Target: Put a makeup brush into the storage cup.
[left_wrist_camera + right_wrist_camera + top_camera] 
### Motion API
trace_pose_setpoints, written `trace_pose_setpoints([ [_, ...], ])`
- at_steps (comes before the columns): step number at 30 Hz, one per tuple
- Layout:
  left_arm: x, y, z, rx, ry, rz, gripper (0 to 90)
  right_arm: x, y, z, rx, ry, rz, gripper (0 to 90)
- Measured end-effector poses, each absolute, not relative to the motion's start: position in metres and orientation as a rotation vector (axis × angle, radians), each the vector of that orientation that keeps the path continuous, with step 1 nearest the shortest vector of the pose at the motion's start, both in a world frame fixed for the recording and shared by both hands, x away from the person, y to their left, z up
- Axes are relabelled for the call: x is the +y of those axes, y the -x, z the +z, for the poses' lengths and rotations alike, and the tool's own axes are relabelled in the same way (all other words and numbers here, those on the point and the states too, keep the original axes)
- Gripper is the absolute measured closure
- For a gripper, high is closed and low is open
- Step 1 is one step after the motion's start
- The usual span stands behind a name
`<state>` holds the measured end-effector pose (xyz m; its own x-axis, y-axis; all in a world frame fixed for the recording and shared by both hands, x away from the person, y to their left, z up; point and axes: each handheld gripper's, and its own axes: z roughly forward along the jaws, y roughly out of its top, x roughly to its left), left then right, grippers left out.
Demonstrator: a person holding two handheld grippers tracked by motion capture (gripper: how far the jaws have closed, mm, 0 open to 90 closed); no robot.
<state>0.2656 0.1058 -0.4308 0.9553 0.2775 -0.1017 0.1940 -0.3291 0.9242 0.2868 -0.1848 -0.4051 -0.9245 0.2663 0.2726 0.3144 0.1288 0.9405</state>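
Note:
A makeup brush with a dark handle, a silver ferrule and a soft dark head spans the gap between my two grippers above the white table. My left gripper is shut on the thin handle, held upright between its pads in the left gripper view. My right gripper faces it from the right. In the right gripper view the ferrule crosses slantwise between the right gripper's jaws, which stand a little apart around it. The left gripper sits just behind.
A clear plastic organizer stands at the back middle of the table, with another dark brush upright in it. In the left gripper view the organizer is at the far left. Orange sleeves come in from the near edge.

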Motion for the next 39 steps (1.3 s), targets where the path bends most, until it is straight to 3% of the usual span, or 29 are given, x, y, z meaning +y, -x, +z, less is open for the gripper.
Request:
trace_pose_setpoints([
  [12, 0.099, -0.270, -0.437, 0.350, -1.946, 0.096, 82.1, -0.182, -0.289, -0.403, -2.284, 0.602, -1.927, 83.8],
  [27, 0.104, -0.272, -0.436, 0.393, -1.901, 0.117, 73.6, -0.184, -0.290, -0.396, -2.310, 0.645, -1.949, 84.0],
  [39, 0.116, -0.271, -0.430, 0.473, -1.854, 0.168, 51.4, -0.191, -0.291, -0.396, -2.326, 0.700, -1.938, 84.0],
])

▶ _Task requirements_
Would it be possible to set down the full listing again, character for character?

▶ _Response for this exercise_
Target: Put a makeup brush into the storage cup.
[left_wrist_camera + right_wrist_camera + top_camera] 
### Motion API
trace_pose_setpoints, written `trace_pose_setpoints([ [_, ...], ])`
- at_steps (comes before the columns): step number at 30 Hz, one per tuple
- Layout:
  left_arm: x, y, z, rx, ry, rz, gripper (0 to 90)
  right_arm: x, y, z, rx, ry, rz, gripper (0 to 90)
- Measured end-effector poses, each absolute, not relative to the motion's start: position in metres and orientation as a rotation vector (axis × angle, radians), each the vector of that orientation that keeps the path continuous, with step 1 nearest the shortest vector of the pose at the motion's start, both in a world frame fixed for the recording and shared by both hands, x away from the person, y to their left, z up
- Axes are relabelled for the call: x is the +y of those axes, y the -x, z the +z, for the poses' lengths and rotations alike, and the tool's own axes are relabelled in the same way (all other words and numbers here, those on the point and the states too, keep the original axes)
- Gripper is the absolute measured closure
- For a gripper, high is closed and low is open
- Step 1 is one step after the motion's start
- The usual span stands behind a name
`<state>` holds the measured end-effector pose (xyz m; its own x-axis, y-axis; all in a world frame fixed for the recording and shared by both hands, x away from the person, y to their left, z up; point and axes: each handheld gripper's, and its own axes: z roughly forward along the jaws, y roughly out of its top, x roughly to its left), left then right, grippers left out.
Demonstrator: a person holding two handheld grippers tracked by motion capture (gripper: how far the jaws have closed, mm, 0 open to 90 closed); no robot.
<state>0.2656 0.1058 -0.4308 0.9553 0.2775 -0.1017 0.1940 -0.3291 0.9242 0.2868 -0.1848 -0.4051 -0.9245 0.2663 0.2726 0.3144 0.1288 0.9405</state>
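Note:
A makeup brush with a dark handle, a silver ferrule and a soft dark head spans the gap between my two grippers above the white table. My left gripper is shut on the thin handle, held upright between its pads in the left gripper view. My right gripper faces it from the right. In the right gripper view the ferrule crosses slantwise between the right gripper's jaws, which stand a little apart around it. The left gripper sits just behind.
A clear plastic organizer stands at the back middle of the table, with another dark brush upright in it. In the left gripper view the organizer is at the far left. Orange sleeves come in from the near edge.
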
Motion for the next 39 steps (1.3 s), targets where the path bends most, until it is straight to 3% of the usual span, or 29 are given, x, y, z meaning +y, -x, +z, less is open for the gripper.
Request:
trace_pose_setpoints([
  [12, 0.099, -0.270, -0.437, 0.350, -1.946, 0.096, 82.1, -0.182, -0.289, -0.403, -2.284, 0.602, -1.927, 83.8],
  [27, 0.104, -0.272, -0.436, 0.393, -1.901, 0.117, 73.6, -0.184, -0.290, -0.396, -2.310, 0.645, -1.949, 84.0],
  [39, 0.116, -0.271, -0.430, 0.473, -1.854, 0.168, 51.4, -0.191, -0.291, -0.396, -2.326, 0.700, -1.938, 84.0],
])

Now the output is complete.